The Stiff Big Toe Joint (Hallux Rigidus)
Movement of the big toe joint occurs typically in an up and down plane only (dorsiflexion and plantar flexion). The normal dorsiflexion is approximately 75 degrees and plantar flexion is 25 degrees. When the big toe has limited movement, it is often, but not always, associated with some form of arthritis of the toe. This is referred to as hallux rigidus. Treatment of hallux rigidus often has to be surgical but the joint can be made more comfortable with an appropriate shoe modification.
Hallux limitus is a less severe form of hallux rigidus where there is loss of motion to the big toe, most often to the metatarsophalangeal (MTP) joint.
Arthritis of the big toe joint is present with large bone spurs around the joint seen on the X-ray on figure 1.
There is no cartilage, the joint space has disappeared and there is marked bone spurring around the joint. You can see that the big toe joint on the right has a large bump on it. This is not a bunion, but arthritis (hallux rigidus).
To treat the pain in the big toe joint, the shoes are modified by stiffening the sole, inserting a stiff orthotic arch support in the shoe and sometimes adding a small rocker effect (called a metatarsal bar) which is glued on to the bottom of the sole of the shoe. Thin-soled shoes and high heels aggravate this condition because more stress is placed on the joint, increasing pain.
The surgical treatment for hallux rigidus is determined by the extent of the arthritis and deformity. For the more minor type of hallux rigidus, shaving the bump of the bone on top of the metatarsal is sufficient (a cheilectomy).
As the stiffening of the big toe joint increases a cheilectomy is not sufficient and an additional bone cut may needed on the toe itself (an osteotomy of the phalanx) or an arthrodesis.
For some feet with hallux rigidus, the shaving of the bone on the top of the big toe (the cheilectomy) is not sufficient. An additional bone cut on the toe is made to lift it up slightly from the floor. This improves the upward movement of the toe and makes it easier to wear shoes.

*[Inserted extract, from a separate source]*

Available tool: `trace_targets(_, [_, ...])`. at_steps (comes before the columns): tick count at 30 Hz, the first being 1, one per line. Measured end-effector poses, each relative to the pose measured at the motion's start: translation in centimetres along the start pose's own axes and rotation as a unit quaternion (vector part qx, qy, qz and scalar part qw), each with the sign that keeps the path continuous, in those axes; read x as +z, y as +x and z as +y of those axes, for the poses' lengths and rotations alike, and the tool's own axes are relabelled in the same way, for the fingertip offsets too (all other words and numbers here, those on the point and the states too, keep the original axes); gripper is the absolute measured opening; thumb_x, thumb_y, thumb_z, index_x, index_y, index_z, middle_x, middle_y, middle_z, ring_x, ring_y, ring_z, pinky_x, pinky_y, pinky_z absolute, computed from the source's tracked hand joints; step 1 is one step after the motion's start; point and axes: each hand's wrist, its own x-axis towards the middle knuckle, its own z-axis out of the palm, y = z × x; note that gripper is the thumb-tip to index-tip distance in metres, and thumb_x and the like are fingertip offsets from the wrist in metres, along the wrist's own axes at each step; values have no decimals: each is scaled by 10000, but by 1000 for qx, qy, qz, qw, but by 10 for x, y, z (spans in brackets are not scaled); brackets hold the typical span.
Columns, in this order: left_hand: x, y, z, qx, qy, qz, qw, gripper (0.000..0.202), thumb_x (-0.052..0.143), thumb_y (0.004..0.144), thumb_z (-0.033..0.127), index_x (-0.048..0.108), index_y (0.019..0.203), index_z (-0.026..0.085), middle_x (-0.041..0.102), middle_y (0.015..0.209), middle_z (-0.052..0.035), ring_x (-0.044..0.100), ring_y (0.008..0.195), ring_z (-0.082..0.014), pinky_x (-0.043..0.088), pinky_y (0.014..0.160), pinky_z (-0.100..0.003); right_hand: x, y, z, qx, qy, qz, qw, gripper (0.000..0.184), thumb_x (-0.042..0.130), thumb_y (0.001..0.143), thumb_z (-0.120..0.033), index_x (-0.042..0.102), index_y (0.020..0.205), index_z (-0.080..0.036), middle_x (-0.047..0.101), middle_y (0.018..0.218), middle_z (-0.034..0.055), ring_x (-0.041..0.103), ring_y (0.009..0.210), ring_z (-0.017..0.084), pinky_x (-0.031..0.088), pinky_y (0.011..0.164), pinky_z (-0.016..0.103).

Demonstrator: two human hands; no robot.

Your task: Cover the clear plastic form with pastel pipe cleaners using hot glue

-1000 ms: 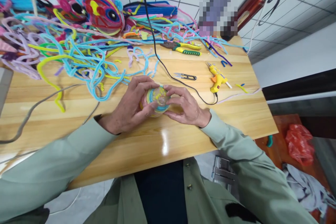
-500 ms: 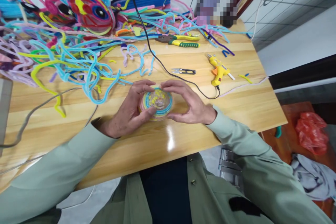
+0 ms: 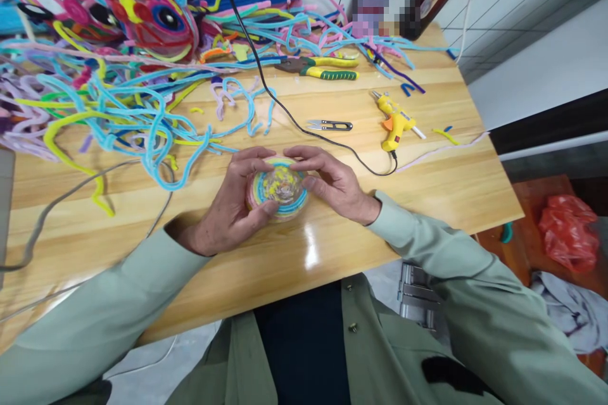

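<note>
Between my hands is a round, clear-centred piece (image 3: 285, 186) ringed with blue, yellow and pink fuzzy stems. My left hand (image 3: 237, 199) curls round its left side, fingers at the far edge and thumb on the near edge. My right hand (image 3: 335, 186) is bent over the right side, thumb and fingertips drawn close together at the upper right rim. Beyond the hands lie thread snips (image 3: 330, 125) and a yellow glue gun (image 3: 393, 123) with its black cord. Farther back are pliers (image 3: 327, 68) with green and yellow handles.
Tangled pipe cleaners (image 3: 123, 120) cover the left and back of the wooden table (image 3: 361, 247). Two colourful animal-like heads (image 3: 152, 16) stand at the back left. A grey cable (image 3: 57, 199) crosses the left side. A red plastic bag (image 3: 567, 231) lies off the right edge.
My right thumb has moved up from the near side to the right rim, closing toward the fingers. My left hand keeps its hold on the round piece. The view has shifted slightly.
</note>
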Motion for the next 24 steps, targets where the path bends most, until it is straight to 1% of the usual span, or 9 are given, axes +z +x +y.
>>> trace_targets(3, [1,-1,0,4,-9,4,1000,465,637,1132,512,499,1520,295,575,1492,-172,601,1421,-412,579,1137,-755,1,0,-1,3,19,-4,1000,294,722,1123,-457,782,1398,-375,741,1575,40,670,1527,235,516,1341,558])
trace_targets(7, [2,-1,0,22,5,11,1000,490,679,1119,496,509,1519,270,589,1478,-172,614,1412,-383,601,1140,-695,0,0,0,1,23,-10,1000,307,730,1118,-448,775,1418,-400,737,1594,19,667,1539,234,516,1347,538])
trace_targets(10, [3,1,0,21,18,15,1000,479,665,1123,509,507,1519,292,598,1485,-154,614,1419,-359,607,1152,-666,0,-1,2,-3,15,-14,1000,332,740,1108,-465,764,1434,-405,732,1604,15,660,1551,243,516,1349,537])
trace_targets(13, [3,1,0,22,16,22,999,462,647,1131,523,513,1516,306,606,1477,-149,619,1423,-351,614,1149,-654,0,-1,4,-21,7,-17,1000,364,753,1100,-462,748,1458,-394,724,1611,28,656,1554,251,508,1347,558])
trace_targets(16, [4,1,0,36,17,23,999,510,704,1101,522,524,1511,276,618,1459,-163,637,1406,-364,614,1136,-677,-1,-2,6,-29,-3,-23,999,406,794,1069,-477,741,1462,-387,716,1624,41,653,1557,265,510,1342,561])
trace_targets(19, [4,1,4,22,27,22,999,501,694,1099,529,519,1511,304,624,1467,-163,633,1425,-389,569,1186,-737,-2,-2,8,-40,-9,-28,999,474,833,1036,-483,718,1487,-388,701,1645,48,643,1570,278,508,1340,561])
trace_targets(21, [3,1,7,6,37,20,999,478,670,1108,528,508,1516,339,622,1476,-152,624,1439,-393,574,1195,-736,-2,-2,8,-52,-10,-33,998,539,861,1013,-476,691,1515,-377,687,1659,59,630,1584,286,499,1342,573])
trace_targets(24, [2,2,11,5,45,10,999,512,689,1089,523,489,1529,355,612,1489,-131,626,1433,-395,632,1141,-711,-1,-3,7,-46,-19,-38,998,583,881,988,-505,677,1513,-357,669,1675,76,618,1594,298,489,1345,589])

As the arthritis increases, the ability of an osteotomy or cheilectomy to correct the problem, maintain motion, and prevent the arthritis from worsening is very limited. For these patients, either a fusion of the big toe (an arthrodesis) or removal of bone from the joint (an arthroplasty) is performed. The big difference between a fusion and arthroplasty is the movement of the big toe.

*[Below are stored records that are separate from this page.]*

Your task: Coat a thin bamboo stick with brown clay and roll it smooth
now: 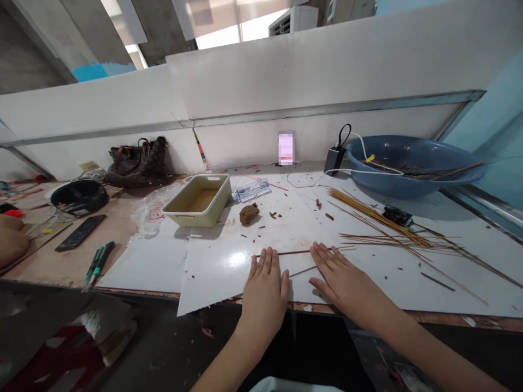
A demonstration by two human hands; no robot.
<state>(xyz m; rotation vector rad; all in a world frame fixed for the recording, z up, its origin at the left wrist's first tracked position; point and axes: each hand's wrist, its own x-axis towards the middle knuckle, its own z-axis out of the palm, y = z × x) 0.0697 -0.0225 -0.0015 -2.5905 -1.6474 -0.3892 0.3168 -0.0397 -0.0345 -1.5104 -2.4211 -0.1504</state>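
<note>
Two bare forearms [232, 362] reach over a white plastic sheet [216, 272] on a wooden bench [53, 267]. The left hand [265, 291] and right hand [347, 283] lie flat and open, palms down, fingers slightly spread, gripping nothing. Fingertips [269, 257] of both hands touch one thin brown stick [300, 252] lying crosswise on the sheet, between them and a loose fan of many similar sticks [379, 228], too many to count, to the right. Further back sit one blue basin [392, 182] holding stick scraps, one dark patterned handbag [137, 166] and one cream rectangular tray [192, 219]. Nearby are one smartphone [80, 232], one black charger [335, 160] with a white cable, one plastic bottle [251, 190] on its side, one brown clay lump [249, 213] and two green-and-black markers [99, 263].
</note>
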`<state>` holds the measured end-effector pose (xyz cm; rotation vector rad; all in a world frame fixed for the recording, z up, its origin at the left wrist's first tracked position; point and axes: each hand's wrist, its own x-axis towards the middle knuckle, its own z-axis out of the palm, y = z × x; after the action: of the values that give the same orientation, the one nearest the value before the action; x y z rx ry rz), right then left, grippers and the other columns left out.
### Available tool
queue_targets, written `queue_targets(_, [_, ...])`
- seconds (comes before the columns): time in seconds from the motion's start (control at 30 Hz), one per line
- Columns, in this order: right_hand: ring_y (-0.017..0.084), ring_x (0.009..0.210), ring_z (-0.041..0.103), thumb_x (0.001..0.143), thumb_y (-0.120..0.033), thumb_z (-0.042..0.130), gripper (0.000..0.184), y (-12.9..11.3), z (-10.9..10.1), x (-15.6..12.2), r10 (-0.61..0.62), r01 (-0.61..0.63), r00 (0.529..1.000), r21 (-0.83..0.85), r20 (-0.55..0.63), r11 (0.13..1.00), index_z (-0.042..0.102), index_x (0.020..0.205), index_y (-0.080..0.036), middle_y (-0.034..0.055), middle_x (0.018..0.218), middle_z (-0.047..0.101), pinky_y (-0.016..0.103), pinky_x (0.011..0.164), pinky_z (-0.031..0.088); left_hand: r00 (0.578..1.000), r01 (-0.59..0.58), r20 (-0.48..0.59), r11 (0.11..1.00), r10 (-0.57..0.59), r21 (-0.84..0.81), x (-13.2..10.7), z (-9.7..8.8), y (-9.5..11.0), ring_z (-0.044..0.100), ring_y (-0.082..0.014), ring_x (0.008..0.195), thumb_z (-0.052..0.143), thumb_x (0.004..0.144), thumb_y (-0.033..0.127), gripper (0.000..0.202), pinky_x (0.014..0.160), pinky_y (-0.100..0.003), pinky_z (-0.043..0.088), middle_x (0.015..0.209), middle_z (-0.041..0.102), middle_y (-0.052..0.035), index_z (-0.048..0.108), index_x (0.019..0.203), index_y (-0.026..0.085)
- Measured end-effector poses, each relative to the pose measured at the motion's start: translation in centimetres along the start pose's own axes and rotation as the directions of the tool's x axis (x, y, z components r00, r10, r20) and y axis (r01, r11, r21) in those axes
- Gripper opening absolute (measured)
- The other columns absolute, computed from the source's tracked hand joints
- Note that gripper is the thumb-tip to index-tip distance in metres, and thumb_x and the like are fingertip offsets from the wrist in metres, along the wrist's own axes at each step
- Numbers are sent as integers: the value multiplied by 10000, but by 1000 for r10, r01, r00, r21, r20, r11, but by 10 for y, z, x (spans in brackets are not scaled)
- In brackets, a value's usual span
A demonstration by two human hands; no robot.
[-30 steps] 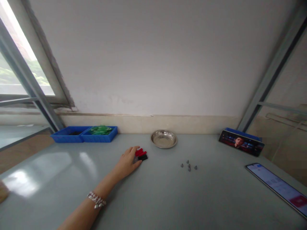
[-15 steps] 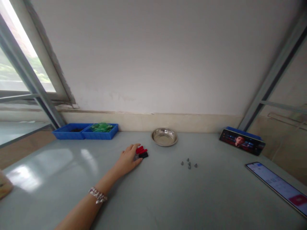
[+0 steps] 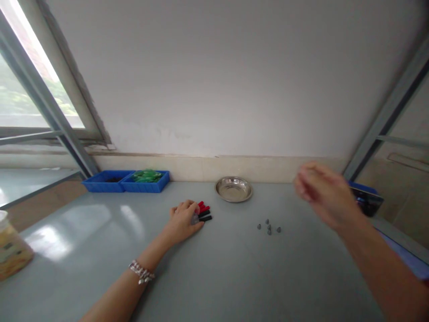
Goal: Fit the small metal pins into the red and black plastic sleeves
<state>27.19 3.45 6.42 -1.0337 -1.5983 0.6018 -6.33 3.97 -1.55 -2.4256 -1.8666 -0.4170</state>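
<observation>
Table (image 3: 234, 277): grey and glossy, it fills the lower view as before; the view has turned a little, so a jar (image 3: 11, 250) now shows at the left edge, cut off by the frame
Right hand (image 3: 323, 194): new since half a second ago, raised above the table on the right; motion blur smears it, so I cannot tell whether it is open or closed, or whether it holds anything
Phones: the propped phone (image 3: 367, 201) is now mostly hidden behind the right hand, and the flat one beside it is covered by the forearm
Left hand (image 3: 183, 220): in the same spot, palm down on the table, fingers curled loosely over the near ends of the red and black parts (image 3: 204, 213) without clearly gripping them
Red and black parts: on the table, left of centre, partly hidden under the fingers; their exact shape is too small to make out
Metal dish (image 3: 233, 189): unmoved, near the wall
Blue trays (image 3: 125, 181): far left, contents unclear
Small grey pieces (image 3: 268, 227): unmoved, well apart from both hands
</observation>
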Motion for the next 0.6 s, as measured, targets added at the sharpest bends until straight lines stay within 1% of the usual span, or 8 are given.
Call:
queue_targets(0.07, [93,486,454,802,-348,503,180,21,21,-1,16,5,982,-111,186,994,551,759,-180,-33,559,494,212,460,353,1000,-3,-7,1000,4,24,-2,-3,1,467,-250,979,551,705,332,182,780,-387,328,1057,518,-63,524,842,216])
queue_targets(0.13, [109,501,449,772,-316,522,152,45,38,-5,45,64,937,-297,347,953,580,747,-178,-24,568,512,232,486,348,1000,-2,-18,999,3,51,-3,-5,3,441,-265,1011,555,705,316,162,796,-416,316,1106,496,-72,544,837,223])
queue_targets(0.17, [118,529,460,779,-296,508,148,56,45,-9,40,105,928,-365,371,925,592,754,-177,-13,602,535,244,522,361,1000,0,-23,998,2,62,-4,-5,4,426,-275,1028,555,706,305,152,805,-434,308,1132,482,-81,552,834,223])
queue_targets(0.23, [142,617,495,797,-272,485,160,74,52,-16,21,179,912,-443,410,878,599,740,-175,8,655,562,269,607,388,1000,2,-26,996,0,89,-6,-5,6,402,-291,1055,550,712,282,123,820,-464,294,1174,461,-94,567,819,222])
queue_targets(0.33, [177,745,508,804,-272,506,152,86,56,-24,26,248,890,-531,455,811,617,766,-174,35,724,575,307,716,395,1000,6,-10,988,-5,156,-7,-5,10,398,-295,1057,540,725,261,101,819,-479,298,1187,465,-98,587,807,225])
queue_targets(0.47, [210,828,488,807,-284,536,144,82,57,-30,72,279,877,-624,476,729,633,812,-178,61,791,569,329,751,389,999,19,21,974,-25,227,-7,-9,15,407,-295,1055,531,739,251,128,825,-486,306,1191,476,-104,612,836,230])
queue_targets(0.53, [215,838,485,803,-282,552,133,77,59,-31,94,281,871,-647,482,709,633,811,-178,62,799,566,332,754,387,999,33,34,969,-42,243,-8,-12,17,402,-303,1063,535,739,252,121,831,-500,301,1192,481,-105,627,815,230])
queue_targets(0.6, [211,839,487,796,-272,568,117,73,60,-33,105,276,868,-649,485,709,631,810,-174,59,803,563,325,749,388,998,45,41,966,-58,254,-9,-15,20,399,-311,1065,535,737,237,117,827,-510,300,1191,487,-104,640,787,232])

The main advantage of a fusion is that it is a permanent correction with elimination of the arthritis and pain. The disadvantage is the restriction of movement of the big toe. Patients are typically able to exercise, run and wear most shoes quite comfortably. Wearing a heel higher than an inch and a half is difficult after fusion of the big toe.

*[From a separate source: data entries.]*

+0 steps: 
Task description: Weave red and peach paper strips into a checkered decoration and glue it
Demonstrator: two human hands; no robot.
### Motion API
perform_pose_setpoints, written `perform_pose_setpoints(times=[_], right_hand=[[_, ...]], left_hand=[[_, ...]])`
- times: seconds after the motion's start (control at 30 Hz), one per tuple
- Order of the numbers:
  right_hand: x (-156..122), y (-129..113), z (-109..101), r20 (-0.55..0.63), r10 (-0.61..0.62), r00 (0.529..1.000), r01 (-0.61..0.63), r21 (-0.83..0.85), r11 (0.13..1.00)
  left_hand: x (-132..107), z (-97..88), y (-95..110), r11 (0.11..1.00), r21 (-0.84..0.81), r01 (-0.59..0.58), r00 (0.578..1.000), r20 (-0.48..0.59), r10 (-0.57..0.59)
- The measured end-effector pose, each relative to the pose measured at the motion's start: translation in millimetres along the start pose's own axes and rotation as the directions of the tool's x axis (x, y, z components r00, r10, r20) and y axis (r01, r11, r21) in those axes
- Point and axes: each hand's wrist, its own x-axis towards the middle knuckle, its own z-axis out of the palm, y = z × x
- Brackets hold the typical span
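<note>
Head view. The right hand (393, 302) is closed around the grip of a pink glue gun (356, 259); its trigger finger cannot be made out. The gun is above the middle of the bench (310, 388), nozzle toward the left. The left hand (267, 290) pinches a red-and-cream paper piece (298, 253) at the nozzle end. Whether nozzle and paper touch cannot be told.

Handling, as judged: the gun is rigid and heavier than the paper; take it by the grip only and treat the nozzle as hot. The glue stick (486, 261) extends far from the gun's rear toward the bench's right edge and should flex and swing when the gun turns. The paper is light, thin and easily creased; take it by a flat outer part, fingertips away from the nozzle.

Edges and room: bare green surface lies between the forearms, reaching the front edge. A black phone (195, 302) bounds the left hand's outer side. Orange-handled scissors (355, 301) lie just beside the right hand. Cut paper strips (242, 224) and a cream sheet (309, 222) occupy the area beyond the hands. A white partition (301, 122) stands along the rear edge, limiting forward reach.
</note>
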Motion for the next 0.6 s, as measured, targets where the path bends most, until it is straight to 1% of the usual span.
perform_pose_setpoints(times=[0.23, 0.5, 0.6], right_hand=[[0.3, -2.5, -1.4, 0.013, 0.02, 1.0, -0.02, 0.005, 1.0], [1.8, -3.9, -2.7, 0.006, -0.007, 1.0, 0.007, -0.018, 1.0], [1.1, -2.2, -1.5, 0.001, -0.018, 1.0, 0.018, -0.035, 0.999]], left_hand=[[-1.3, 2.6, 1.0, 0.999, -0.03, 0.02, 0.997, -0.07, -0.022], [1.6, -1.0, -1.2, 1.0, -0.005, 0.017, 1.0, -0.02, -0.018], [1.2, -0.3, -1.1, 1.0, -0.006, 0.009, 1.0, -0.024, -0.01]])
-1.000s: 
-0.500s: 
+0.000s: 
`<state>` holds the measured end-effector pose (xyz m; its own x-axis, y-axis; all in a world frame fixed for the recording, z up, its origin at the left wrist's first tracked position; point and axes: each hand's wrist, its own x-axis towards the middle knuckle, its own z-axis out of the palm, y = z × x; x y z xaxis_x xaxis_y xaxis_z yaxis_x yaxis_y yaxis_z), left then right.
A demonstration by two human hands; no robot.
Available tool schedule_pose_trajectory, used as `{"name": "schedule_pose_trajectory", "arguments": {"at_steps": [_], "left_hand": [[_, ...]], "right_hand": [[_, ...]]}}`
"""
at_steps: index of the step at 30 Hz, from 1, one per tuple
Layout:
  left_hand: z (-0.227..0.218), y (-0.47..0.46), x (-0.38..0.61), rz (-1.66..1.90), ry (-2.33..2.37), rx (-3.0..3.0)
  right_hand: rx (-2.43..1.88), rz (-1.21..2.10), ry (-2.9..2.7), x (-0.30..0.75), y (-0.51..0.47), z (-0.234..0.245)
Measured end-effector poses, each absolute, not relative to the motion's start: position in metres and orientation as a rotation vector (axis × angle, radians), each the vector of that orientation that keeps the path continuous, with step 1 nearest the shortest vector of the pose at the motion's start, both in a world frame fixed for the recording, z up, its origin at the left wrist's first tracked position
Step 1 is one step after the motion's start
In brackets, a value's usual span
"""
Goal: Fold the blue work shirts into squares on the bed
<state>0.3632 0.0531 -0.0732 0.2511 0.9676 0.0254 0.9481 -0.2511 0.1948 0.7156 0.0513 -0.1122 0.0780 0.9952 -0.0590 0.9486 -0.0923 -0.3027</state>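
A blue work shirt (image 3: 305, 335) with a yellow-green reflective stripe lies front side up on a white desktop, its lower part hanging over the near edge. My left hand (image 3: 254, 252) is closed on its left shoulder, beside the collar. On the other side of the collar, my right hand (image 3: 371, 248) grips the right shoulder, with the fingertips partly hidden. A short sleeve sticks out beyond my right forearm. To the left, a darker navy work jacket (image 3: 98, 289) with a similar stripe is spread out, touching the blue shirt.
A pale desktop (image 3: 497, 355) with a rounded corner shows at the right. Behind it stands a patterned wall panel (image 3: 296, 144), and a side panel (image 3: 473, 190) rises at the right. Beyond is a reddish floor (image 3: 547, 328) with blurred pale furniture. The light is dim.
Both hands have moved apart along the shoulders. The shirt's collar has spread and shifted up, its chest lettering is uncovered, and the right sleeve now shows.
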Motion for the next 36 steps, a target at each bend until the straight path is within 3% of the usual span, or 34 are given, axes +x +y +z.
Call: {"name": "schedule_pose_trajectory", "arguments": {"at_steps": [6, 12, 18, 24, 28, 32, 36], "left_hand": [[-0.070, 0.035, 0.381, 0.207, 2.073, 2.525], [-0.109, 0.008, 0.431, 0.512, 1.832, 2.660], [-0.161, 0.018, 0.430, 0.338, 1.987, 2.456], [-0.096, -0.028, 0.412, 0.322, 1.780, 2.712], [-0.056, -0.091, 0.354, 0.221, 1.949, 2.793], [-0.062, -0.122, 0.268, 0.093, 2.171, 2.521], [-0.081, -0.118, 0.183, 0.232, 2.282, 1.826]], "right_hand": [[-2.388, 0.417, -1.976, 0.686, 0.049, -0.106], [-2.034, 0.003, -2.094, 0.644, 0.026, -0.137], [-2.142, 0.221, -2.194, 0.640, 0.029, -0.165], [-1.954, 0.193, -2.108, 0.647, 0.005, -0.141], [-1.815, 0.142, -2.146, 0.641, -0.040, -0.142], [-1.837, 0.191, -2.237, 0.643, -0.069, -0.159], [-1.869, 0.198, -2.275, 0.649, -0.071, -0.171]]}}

Removal of a bone from the joint (a resection or interposition arthroplasty) shortens the big toe slightly but maintains some movement. This is an effective operation, particularly for individuals who would prefer to have movement of the big toe after this type of surgery. It is not, however, as reliable and predictable as a fusion in terms of recurrent problems with the big toe and push off strength. The decision to perform a fusion or an arthroplasty of the joint is often a matter of patient and physician preference, a decision which is made together.